P had been friends with A since Junior high. They discovered punk rock together, did a few cross country road trips together, started a record label together, and had been housemates for years after A got back from college. They'd been best friends for about 15 years. You could make some crack about them perhaps being more than friends and it would have been believable. Except...
I dated P for a few months. One morning, after I'd spent the night at his place, we took a shower together. I grabbed some soap from the dish, and he said in horror "No! don't use that! That's A's soap!" I started thinking, oh, it's probably some specialty soap for acne or combination skin or something, and asked, "Oh, is A really protective of this soap? Is it expensive?". He looked at me surprised, handed me -his- soap, and said, all flustered, " no, it's just that A doesn't use a washcloth". My reaction was, "yeah, so?", and then he said in a really agitated look-do-I-have-to-spell-it-out-for-you voice "so, that means this soap directly touches his genitals! That's why I have my own soap."

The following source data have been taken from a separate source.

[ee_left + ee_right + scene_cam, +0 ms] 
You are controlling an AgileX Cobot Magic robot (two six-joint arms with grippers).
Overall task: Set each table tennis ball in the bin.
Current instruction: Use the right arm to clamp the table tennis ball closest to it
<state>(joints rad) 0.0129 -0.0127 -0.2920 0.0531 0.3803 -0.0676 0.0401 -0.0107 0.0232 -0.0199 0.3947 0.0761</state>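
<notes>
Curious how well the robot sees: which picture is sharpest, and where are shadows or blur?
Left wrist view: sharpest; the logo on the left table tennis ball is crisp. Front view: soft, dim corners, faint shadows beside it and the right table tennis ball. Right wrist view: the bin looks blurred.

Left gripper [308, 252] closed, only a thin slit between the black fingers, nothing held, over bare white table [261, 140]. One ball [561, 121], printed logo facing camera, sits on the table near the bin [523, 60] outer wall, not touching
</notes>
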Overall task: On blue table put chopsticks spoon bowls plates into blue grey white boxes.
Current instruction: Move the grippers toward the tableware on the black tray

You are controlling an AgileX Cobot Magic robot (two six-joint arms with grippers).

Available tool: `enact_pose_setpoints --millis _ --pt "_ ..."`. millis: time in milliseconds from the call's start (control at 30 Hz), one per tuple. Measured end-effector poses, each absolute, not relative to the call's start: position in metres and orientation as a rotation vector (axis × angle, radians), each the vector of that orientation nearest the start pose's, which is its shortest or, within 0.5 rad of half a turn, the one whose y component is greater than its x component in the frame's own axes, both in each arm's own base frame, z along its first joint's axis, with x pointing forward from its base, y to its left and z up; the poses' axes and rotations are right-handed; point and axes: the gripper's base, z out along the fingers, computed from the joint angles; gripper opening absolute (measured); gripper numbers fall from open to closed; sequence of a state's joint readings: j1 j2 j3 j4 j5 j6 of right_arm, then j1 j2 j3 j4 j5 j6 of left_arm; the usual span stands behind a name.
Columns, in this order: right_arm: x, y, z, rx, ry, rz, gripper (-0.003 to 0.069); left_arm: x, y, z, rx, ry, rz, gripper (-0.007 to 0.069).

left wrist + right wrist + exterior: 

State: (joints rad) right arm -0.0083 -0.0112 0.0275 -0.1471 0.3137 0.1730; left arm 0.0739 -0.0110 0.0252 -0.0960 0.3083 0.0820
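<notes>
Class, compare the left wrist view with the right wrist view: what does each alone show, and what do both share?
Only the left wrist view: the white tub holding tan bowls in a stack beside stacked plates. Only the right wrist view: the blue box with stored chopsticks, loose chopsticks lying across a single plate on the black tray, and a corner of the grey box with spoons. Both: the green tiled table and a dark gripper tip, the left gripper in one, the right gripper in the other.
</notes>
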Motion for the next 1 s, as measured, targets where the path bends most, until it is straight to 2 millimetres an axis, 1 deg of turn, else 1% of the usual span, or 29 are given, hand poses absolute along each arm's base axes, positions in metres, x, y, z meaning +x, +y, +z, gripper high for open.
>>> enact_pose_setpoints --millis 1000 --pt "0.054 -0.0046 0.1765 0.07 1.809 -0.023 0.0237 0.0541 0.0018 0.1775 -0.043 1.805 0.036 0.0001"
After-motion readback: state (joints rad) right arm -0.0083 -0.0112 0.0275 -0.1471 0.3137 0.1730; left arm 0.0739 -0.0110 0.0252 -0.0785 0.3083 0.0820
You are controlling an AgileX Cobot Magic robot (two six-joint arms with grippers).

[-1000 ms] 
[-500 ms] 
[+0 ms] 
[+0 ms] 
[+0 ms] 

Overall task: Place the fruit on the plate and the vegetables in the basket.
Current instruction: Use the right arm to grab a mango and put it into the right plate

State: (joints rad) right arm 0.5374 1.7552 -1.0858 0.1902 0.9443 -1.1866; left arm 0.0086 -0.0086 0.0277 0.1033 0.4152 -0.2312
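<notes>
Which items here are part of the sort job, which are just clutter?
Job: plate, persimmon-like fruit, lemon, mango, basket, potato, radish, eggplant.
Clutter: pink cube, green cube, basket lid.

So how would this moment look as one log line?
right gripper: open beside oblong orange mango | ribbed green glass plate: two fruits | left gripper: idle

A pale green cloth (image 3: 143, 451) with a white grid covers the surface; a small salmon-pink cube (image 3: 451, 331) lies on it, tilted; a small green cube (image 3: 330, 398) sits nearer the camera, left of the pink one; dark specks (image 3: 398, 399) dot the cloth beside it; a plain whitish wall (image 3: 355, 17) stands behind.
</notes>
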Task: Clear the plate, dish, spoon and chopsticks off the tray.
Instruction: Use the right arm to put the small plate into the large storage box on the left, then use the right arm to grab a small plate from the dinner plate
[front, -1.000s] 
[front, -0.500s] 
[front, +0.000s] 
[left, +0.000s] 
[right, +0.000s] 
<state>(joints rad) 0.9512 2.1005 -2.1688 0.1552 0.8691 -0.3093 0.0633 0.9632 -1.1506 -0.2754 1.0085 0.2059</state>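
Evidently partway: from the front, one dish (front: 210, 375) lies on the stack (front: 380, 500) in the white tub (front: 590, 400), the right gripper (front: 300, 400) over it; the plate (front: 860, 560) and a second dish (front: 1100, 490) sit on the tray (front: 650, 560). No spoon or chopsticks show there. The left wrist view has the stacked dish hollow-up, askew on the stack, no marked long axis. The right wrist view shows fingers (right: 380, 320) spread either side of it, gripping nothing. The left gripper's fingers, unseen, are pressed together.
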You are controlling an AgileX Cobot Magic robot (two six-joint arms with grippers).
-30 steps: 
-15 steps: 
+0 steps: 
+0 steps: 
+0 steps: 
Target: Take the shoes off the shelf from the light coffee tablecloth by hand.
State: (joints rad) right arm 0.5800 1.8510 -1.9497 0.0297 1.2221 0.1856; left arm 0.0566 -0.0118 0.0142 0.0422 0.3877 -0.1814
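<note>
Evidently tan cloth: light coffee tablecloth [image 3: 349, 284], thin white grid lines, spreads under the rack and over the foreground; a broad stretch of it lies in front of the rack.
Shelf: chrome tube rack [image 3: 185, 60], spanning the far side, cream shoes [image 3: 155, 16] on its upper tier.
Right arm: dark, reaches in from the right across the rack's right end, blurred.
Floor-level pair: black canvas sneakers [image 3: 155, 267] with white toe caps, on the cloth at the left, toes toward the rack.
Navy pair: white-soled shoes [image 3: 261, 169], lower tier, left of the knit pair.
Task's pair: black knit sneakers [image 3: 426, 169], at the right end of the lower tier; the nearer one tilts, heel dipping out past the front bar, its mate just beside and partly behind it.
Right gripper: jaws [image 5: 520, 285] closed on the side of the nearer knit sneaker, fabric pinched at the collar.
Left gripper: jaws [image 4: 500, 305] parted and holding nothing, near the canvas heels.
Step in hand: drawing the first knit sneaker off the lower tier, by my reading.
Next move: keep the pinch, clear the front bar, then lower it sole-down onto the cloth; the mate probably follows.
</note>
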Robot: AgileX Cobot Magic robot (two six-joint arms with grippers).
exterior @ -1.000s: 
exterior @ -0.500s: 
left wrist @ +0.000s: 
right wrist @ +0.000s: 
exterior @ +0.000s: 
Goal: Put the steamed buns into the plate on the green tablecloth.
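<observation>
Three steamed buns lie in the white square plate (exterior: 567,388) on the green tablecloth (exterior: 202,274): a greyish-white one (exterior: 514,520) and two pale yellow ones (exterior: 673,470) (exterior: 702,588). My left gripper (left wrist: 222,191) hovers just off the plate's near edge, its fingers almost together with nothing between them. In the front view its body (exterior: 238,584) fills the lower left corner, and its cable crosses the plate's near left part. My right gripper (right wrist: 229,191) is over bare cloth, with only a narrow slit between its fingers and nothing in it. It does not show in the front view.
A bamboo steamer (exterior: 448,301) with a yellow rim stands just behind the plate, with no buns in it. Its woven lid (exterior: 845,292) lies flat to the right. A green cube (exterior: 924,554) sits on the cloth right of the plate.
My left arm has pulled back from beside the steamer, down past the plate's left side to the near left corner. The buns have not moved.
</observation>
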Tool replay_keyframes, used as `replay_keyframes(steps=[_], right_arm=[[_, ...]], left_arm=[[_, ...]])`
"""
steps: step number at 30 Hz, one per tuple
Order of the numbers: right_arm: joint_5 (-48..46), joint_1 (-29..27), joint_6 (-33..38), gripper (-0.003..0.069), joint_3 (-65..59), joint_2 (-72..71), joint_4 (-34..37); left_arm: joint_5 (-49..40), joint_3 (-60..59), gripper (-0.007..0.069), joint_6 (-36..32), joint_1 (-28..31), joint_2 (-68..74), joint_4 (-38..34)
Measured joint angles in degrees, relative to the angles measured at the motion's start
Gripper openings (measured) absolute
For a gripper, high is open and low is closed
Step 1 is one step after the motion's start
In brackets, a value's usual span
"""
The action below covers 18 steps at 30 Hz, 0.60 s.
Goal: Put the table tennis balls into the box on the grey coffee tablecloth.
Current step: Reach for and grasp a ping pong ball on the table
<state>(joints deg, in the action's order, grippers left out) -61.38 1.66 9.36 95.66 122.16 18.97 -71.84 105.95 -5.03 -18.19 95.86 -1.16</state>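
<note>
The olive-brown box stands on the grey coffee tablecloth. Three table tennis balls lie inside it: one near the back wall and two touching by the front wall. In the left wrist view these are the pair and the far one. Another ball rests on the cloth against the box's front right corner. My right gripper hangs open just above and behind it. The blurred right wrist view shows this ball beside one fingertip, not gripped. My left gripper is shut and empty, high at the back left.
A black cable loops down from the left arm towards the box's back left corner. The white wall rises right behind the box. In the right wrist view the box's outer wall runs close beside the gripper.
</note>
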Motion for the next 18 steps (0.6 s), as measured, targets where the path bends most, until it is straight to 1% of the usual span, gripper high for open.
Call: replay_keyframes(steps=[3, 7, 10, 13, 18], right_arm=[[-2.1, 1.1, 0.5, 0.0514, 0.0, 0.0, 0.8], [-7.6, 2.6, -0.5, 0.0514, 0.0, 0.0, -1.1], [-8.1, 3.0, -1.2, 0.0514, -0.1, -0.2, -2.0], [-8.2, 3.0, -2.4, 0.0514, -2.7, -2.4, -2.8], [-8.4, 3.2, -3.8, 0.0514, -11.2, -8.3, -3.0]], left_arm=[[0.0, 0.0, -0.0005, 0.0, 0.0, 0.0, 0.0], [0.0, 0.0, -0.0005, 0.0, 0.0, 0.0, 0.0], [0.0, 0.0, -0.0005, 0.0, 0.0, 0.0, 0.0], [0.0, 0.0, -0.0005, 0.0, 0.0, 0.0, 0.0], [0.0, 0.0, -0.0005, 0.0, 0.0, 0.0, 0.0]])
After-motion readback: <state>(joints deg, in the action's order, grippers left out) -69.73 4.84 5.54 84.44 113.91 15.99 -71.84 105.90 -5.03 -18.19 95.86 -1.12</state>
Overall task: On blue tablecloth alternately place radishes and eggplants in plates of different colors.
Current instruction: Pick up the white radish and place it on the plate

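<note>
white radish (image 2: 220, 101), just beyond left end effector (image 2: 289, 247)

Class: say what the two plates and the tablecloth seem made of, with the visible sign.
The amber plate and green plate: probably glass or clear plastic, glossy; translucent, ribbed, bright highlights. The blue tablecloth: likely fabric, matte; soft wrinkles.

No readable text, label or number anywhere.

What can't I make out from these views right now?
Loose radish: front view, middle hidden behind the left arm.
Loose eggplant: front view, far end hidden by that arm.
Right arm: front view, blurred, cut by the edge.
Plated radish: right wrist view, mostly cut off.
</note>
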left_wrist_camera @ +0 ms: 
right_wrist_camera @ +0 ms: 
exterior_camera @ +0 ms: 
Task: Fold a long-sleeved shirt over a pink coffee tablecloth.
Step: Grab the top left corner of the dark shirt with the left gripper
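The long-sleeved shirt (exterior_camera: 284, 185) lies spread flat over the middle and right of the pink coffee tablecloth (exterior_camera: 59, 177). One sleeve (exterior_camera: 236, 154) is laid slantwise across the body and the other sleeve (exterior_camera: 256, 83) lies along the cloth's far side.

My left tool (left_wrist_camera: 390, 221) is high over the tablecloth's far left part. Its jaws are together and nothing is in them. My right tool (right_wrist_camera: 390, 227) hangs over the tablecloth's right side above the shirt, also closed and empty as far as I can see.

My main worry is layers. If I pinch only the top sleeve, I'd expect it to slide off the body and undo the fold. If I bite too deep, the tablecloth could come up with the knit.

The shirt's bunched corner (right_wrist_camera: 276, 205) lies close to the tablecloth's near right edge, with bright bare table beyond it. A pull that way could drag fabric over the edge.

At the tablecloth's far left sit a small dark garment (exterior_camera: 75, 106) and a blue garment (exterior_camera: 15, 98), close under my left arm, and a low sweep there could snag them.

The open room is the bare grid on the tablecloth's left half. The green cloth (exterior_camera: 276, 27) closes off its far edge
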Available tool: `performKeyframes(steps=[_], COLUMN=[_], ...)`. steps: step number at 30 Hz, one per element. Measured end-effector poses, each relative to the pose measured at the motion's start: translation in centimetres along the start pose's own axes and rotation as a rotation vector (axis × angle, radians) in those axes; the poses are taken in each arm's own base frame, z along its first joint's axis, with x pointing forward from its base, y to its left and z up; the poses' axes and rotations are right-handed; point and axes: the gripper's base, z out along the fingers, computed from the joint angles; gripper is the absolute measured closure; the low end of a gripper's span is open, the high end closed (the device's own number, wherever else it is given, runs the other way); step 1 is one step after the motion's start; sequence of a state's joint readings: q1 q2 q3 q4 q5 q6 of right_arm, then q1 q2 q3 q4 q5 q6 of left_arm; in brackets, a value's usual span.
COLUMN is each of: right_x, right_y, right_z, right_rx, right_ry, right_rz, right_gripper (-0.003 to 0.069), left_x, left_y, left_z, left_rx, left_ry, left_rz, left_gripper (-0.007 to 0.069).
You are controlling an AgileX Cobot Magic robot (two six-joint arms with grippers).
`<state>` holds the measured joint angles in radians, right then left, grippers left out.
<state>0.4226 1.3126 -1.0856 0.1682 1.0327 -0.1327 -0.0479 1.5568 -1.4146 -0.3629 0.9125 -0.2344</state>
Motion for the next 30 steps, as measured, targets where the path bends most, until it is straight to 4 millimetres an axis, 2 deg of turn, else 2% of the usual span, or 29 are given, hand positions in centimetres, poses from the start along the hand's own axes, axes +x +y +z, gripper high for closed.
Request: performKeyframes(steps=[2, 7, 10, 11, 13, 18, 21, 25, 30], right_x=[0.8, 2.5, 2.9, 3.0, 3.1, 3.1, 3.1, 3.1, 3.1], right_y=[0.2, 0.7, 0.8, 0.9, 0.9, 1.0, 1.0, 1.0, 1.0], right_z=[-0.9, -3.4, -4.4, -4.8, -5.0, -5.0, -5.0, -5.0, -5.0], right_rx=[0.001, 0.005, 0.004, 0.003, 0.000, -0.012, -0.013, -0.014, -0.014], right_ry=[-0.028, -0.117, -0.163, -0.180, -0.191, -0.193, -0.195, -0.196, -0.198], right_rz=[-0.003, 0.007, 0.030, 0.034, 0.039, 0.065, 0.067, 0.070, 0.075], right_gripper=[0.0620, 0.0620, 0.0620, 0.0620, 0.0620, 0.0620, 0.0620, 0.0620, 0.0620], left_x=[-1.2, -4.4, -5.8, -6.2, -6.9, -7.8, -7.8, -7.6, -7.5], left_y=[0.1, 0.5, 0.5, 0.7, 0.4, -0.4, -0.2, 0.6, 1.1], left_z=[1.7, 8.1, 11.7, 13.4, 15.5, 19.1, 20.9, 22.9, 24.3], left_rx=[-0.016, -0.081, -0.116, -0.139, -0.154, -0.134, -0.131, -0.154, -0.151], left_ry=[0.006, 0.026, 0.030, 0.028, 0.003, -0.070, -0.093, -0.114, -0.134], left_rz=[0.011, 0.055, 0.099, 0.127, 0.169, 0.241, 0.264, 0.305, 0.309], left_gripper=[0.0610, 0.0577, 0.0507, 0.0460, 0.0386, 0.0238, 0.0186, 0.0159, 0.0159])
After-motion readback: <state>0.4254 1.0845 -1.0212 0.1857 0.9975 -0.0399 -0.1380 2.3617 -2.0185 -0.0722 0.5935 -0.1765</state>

I was flabbergasted. Of all the things that might have cooties from touching someone's body, you'd have to think soap would be fairly low on the squick scale. And really, if you've road-tripped with someone in a station wagon for 2 weeks, haven't you shared worse personal space violations with them than any mere bar of soap could be responsible for?
You can probably guess that we didn't date much longer. I dunno whether this outburst was caused by homophobia or germphobia, but neither is a particularly attractive quality in a partner. I'm kinda picky that way.